• What this task involves
Among the entries below, one stretch runs from the line that contains "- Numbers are" through the line that contains "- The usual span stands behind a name". Repeat that stretch exactly, ends included, and only that.

(Stored data)
__________

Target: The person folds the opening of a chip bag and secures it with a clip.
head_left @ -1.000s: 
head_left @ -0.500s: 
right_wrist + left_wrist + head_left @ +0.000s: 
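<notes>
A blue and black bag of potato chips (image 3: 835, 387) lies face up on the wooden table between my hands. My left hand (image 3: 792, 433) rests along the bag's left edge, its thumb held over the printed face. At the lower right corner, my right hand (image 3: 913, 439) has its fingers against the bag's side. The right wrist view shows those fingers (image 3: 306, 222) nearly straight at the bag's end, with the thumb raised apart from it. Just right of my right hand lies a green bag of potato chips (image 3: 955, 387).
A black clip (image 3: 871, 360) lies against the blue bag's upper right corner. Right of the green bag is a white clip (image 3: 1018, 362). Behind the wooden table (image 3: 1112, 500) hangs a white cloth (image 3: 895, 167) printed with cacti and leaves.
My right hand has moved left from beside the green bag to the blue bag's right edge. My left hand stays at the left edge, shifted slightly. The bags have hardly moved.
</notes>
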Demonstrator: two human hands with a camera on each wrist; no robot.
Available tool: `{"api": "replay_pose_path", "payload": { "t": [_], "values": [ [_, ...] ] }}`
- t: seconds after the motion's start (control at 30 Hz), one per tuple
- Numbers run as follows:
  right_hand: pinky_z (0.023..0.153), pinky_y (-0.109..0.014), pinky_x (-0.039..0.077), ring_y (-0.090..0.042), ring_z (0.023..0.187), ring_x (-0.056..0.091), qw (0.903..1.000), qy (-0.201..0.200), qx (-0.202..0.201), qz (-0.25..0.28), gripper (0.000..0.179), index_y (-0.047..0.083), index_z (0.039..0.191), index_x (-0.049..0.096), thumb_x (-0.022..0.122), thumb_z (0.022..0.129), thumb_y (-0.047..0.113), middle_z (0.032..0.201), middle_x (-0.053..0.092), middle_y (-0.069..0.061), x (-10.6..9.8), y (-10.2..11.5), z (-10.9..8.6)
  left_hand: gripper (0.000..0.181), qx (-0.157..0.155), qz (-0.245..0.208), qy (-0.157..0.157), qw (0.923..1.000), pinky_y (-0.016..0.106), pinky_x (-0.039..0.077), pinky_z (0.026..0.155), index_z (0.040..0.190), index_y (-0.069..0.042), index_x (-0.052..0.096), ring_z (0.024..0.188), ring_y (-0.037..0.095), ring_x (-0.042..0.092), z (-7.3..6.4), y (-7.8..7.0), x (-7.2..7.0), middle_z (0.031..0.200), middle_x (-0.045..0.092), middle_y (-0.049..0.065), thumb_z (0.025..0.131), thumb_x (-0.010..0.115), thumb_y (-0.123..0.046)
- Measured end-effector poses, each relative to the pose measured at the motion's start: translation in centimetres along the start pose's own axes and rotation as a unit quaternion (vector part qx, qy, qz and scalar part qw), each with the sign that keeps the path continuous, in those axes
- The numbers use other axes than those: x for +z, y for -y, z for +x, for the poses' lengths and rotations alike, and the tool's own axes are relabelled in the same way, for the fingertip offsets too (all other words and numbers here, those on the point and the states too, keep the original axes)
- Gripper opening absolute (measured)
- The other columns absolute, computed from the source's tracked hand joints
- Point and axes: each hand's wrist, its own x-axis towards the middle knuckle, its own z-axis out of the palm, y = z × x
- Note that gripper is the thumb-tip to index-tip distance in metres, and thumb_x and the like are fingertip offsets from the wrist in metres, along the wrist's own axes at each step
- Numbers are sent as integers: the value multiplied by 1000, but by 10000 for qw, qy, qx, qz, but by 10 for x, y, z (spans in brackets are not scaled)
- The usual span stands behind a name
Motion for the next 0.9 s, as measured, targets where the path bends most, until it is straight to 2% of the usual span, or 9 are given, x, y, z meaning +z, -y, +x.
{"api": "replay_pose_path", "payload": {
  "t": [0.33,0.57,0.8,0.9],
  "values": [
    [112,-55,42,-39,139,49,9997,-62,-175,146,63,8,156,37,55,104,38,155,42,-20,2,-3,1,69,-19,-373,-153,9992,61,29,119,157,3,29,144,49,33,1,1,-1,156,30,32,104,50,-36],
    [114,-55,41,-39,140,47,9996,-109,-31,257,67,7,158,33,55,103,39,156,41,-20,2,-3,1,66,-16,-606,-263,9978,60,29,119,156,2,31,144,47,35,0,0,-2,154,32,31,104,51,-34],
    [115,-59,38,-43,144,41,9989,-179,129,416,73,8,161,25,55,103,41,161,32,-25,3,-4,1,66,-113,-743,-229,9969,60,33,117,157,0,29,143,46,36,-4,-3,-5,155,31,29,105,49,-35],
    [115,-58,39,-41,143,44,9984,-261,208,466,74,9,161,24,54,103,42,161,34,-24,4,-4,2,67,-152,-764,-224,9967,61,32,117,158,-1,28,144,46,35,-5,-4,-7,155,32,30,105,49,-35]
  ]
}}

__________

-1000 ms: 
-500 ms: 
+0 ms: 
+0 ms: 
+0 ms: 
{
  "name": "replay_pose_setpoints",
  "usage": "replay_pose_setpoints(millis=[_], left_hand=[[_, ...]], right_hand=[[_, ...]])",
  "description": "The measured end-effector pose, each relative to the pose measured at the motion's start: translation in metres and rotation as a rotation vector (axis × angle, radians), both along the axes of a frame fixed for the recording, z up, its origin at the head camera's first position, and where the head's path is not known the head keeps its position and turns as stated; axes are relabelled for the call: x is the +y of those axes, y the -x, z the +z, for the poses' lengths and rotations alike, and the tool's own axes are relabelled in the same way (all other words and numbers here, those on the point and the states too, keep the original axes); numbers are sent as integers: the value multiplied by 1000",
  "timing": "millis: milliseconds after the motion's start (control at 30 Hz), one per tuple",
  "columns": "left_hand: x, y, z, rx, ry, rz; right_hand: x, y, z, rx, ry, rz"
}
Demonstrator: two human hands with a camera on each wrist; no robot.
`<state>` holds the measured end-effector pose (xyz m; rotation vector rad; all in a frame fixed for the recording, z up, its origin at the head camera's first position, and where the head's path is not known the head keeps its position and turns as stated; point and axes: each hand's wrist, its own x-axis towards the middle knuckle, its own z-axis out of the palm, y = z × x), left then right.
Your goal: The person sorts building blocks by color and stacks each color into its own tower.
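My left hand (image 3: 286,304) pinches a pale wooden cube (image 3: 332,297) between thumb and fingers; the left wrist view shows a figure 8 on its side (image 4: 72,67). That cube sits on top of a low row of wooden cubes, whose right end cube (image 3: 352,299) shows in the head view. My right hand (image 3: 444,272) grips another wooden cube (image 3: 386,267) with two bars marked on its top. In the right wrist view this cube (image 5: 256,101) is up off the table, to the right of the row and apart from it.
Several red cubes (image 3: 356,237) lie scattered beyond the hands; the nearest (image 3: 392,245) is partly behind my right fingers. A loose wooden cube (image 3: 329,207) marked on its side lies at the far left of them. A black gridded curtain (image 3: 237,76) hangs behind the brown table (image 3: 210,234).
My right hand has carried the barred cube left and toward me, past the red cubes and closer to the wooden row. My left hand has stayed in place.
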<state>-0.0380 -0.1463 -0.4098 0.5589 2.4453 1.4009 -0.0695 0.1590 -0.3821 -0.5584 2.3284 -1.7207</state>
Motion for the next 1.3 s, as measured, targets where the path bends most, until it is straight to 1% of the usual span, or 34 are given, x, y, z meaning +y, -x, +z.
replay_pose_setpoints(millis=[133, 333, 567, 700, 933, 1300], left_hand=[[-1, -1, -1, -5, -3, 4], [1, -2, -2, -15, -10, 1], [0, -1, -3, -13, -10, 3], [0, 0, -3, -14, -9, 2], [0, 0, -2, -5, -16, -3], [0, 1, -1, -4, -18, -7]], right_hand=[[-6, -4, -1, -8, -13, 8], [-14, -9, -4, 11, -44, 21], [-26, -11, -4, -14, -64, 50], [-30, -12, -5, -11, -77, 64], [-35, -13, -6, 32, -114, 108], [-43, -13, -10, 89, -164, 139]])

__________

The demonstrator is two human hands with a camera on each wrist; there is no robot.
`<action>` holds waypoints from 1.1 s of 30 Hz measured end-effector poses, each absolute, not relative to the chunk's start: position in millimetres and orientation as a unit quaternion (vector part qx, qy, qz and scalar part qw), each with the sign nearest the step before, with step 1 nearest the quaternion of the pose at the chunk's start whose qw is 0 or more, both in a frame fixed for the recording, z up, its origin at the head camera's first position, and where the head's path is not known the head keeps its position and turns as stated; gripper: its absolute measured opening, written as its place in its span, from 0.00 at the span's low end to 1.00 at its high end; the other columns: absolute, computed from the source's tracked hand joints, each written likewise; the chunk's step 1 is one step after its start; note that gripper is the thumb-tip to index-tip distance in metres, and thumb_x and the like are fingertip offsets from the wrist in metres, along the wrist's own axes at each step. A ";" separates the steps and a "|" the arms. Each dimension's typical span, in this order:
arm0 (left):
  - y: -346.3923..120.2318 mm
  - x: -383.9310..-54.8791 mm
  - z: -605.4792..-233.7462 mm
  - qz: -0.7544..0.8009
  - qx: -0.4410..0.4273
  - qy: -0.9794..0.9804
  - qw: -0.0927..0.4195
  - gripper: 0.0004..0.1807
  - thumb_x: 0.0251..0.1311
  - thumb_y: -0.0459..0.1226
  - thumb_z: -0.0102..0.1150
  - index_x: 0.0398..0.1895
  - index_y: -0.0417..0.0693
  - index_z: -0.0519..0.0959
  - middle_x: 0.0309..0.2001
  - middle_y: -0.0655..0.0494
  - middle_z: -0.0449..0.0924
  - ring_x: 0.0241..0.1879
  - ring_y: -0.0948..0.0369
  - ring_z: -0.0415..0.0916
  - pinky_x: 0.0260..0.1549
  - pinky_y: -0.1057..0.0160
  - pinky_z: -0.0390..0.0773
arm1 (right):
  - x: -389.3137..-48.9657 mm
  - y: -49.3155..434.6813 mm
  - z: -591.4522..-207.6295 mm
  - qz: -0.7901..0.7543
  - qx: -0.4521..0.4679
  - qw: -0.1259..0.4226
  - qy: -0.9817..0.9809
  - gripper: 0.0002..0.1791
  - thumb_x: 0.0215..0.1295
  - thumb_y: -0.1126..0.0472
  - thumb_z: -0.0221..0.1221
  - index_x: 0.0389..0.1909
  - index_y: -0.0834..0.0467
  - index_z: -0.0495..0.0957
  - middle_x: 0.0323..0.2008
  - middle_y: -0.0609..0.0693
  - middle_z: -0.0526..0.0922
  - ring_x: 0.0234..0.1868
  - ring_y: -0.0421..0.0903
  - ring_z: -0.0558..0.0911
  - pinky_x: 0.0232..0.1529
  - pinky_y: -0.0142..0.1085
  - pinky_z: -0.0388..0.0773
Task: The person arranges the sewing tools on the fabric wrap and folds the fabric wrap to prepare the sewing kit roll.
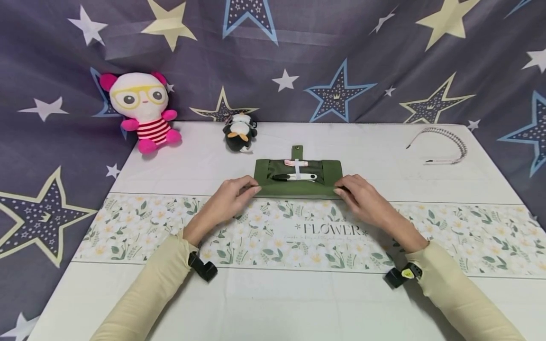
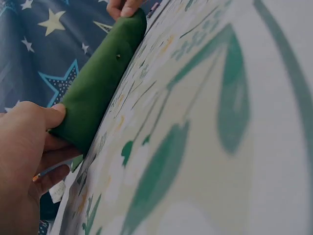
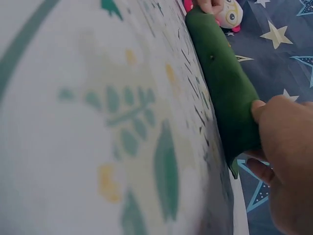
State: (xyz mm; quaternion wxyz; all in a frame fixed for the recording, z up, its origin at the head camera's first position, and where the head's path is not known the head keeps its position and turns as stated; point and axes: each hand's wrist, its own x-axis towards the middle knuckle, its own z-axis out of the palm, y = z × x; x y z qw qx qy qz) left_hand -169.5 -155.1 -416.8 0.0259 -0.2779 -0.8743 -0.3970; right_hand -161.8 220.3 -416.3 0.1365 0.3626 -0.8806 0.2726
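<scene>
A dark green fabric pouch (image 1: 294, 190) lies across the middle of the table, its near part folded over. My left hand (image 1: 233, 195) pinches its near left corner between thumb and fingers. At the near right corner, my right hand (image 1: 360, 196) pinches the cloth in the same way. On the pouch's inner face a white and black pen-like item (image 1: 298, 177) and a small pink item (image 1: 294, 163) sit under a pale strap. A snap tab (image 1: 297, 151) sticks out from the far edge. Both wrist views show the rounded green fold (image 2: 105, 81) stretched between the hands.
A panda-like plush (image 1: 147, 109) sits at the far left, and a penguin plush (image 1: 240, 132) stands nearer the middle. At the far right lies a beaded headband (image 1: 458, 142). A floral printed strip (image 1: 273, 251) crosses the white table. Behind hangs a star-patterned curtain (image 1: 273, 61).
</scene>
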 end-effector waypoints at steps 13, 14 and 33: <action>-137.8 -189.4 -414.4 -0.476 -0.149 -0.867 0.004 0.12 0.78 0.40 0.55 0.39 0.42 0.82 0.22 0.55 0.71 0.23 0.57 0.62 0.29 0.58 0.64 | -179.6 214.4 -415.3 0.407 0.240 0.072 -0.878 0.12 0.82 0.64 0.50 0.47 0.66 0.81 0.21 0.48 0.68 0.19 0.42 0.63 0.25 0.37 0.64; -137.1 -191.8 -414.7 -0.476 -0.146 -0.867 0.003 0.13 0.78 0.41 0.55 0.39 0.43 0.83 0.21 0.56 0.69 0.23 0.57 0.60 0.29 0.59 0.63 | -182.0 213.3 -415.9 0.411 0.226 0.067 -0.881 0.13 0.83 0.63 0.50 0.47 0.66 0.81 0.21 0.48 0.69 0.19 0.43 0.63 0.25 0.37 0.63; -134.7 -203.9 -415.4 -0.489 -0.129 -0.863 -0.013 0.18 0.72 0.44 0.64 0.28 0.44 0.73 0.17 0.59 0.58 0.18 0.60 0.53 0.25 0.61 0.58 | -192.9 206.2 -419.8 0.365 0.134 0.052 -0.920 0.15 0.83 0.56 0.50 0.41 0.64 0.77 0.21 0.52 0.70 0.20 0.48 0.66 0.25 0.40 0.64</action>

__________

• Response to the exercise
- Numbers are sent as integers: the value multiplied by 1000, but by 10000 for qw, qy, qx, qz, but by 10 for x, y, z (spans in brackets are not scaled)
- The usual span stands behind a name

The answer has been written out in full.